**Aim of the exercise:**
The entries below contain a stretch that opens with the line containing "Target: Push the" and closes with the line containing "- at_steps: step"; set down that stretch exactly, both ends included, and nothing else.

- - - - -

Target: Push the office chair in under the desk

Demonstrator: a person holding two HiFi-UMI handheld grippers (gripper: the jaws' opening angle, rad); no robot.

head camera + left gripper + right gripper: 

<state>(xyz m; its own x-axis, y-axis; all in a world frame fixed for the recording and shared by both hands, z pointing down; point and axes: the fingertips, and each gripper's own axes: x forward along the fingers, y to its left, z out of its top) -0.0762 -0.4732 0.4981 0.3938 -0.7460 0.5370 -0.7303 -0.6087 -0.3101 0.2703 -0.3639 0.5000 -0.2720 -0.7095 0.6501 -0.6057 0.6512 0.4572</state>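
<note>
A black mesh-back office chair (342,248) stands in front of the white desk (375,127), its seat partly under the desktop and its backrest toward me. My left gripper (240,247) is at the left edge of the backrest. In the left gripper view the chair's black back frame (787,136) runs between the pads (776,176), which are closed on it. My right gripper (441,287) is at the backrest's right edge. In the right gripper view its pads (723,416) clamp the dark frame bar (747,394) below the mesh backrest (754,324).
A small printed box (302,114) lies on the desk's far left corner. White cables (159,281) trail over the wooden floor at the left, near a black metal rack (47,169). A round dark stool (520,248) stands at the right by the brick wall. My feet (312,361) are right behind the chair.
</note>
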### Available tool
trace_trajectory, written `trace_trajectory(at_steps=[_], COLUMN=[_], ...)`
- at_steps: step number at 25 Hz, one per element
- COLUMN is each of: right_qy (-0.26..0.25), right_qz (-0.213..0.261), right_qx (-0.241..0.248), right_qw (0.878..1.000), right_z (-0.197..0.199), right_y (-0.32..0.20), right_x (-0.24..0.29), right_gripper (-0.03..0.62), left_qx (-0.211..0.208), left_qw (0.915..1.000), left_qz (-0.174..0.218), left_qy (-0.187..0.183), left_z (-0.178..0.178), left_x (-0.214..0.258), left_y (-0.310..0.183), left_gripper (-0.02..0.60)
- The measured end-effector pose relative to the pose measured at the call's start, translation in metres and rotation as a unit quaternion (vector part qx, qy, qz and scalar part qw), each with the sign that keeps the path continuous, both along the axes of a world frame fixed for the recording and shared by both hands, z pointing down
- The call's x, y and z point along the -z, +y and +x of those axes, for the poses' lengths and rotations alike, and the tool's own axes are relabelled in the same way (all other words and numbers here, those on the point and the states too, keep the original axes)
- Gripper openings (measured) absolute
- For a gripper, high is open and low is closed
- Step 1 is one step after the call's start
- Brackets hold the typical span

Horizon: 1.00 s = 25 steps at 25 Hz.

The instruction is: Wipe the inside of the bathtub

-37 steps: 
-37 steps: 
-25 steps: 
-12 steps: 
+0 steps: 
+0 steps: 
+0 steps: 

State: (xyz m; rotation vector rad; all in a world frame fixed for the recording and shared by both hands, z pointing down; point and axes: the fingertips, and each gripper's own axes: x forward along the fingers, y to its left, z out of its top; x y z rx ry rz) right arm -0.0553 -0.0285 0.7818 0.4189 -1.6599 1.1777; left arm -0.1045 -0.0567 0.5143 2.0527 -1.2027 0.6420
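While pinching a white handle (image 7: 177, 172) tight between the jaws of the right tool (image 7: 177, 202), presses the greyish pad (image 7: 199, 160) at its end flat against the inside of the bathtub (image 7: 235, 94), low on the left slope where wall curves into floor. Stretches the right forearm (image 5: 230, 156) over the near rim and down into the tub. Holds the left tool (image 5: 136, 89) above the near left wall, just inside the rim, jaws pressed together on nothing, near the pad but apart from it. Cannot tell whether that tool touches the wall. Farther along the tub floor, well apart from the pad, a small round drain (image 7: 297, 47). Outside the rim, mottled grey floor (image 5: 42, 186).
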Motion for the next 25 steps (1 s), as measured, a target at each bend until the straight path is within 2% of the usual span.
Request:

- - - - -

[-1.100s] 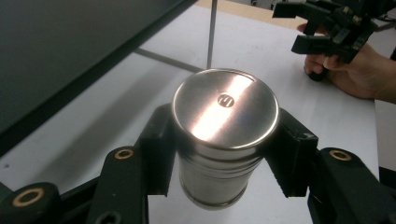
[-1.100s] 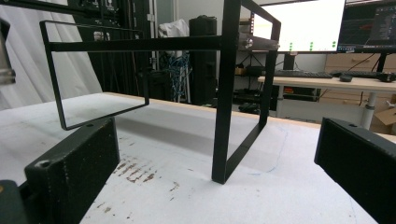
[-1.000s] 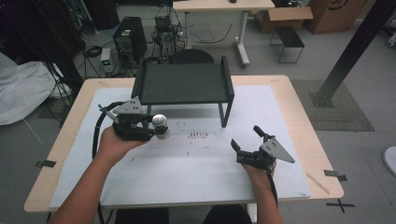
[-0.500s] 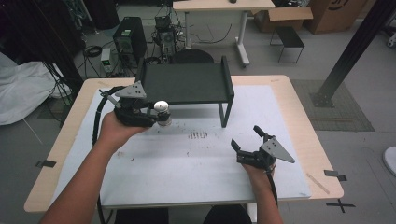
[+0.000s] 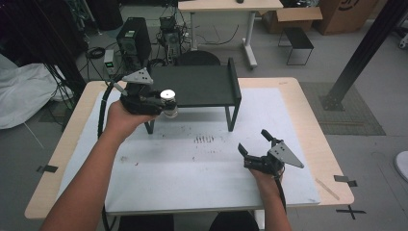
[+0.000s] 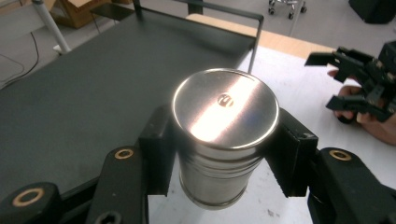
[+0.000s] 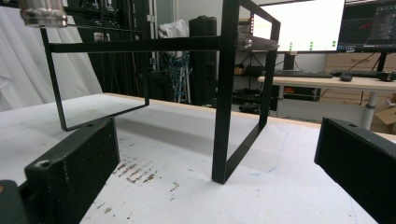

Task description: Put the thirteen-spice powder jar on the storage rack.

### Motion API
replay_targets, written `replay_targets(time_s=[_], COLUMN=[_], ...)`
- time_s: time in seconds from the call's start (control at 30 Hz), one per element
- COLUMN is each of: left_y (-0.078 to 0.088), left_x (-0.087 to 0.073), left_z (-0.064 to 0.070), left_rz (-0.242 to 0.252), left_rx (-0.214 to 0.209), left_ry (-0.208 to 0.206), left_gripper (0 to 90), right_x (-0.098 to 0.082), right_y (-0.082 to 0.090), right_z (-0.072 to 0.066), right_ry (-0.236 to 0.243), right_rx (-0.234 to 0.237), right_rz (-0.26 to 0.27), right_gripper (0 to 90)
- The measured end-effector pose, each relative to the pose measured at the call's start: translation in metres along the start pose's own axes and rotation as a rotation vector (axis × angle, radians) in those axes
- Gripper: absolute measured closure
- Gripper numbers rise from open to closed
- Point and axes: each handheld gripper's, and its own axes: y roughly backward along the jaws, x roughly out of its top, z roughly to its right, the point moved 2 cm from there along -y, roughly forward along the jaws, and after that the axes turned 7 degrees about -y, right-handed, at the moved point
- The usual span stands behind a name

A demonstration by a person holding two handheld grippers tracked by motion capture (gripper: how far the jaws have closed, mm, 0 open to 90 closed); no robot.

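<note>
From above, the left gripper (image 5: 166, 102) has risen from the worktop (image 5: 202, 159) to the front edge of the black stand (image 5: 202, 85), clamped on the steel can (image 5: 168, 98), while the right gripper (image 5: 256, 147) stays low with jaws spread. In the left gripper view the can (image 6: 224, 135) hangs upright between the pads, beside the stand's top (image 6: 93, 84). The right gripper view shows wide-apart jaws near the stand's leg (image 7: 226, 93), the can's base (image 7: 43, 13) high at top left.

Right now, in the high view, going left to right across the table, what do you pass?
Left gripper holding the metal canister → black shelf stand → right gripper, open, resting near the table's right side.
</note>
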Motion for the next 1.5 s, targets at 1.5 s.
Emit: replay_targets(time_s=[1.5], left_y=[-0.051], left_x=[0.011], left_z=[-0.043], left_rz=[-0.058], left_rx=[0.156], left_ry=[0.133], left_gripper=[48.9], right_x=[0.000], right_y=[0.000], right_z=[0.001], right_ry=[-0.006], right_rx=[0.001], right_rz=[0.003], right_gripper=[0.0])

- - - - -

**Response to this task:**
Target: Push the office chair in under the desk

Demonstrator: a person holding two HiFi-UMI handheld grippers (gripper: the jaws' opening angle, rad); no robot.

head camera + left gripper + right gripper: 

<state>(xyz m; its own x-axis, y-axis; all in a world frame fixed for the recording and shared by both hands, z pointing down; point and axes: the fingertips, and each gripper's own axes: x forward along the fingers, y to its left, z out of its top) -0.0762 -0.4732 0.4981 0.3938 -0.7460 0.5370 -0.7303 -0.6087 -0.3101 0.2703 -0.3639 0.5000 -0.2720 -0.7095 0.6501 -0.6057 0.6512 0.4572</state>
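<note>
A black mesh-back office chair (342,248) stands in front of the white desk (375,127), its seat partly under the desktop and its backrest toward me. My left gripper (240,247) is at the left edge of the backrest. In the left gripper view the chair's black back frame (787,136) runs between the pads (776,176), which are closed on it. My right gripper (441,287) is at the backrest's right edge. In the right gripper view its pads (723,416) clamp the dark frame bar (747,394) below the mesh backrest (754,324).
A small printed box (302,114) lies on the desk's far left corner. White cables (159,281) trail over the wooden floor at the left, near a black metal rack (47,169). A round dark stool (520,248) stands at the right by the brick wall. My feet (312,361) are right behind the chair.
</note>
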### Available tool
trace_trajectory, written `trace_trajectory(at_steps=[_], COLUMN=[_], ...)`
- at_steps: step number at 25 Hz, one per element

This exercise is done.